INFORMATION SUPPLIED:
#####
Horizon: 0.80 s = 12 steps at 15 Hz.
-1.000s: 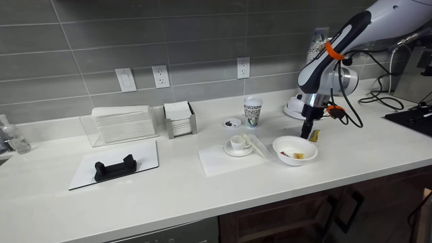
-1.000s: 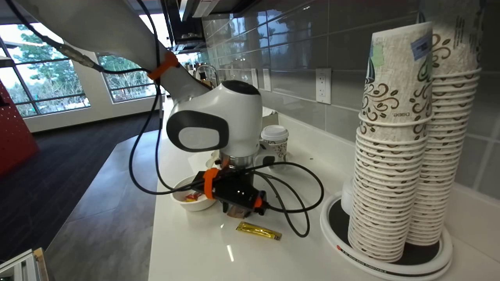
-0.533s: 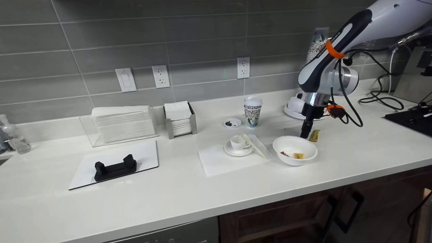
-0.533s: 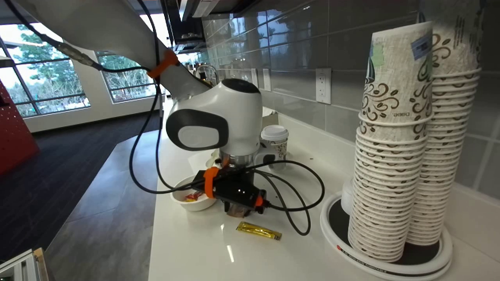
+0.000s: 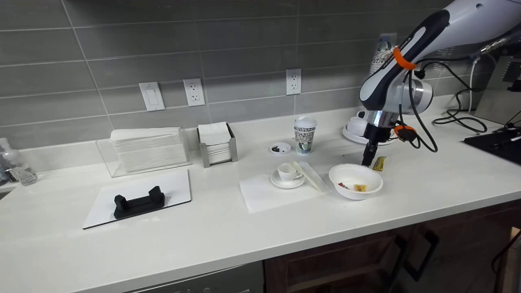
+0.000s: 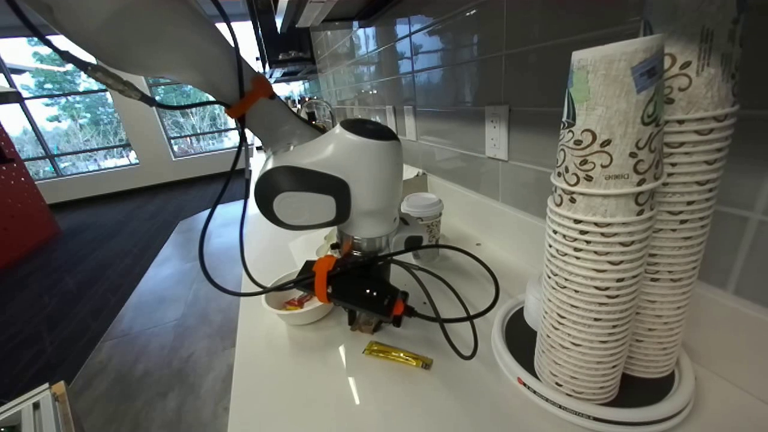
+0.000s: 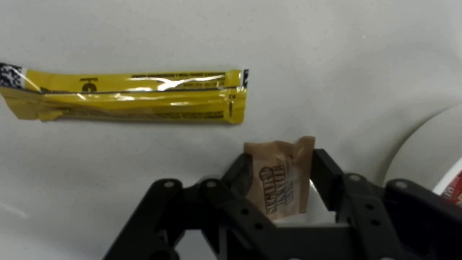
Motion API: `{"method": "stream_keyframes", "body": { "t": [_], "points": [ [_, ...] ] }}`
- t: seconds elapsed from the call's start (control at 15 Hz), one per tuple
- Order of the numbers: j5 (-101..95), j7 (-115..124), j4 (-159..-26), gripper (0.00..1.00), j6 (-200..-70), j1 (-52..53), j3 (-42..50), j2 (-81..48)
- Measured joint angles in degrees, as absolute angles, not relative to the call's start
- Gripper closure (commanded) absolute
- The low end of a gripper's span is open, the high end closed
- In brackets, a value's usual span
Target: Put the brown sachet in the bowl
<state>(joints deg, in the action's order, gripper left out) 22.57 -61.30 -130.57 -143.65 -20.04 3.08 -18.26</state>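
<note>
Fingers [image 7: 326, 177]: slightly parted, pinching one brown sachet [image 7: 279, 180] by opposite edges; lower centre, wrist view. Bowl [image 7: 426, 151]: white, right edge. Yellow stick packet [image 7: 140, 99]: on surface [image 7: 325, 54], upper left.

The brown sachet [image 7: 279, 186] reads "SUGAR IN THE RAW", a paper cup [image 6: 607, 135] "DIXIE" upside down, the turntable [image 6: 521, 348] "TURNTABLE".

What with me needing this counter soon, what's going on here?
A robot arm has its gripper closed on a brown sachet, meant for the white bowl close by. The sachet isn't in the bowl yet; whether it's clear of the counter, I can't tell. A yellow stick packet lies nearby.
</note>
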Motion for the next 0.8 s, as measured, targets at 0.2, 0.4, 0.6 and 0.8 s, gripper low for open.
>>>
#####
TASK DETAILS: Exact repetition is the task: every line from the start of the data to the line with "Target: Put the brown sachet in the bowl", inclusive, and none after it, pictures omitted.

YOUR SOLUTION:
Horizon: 0.80 s = 12 steps at 15 Hz.
-1.000s: 
-1.000s: 
-0.533s: 
-0.533s: 
+0.000s: 
+0.000s: 
+0.000s: 
Motion API: `{"method": "stream_keyframes", "body": { "t": [_], "points": [ [_, ...] ] }}`
- t: seconds elapsed from the call's start (control at 15 Hz), one per tuple
- Order of the numbers: j5 (-101..95), j7 (-115..124), j4 (-159..-26), gripper (0.00..1.00), j6 (-200..-70), j1 (-52..53), j3 (-42..50), j2 (-81..48)
- Measured joint angles in degrees, as absolute angles, not relative to the call's start
- Gripper closure (commanded) absolute
- The low end of a gripper's span is open, the high end closed
- In brackets, a value's usual span
Target: Put the brown sachet in the bowl

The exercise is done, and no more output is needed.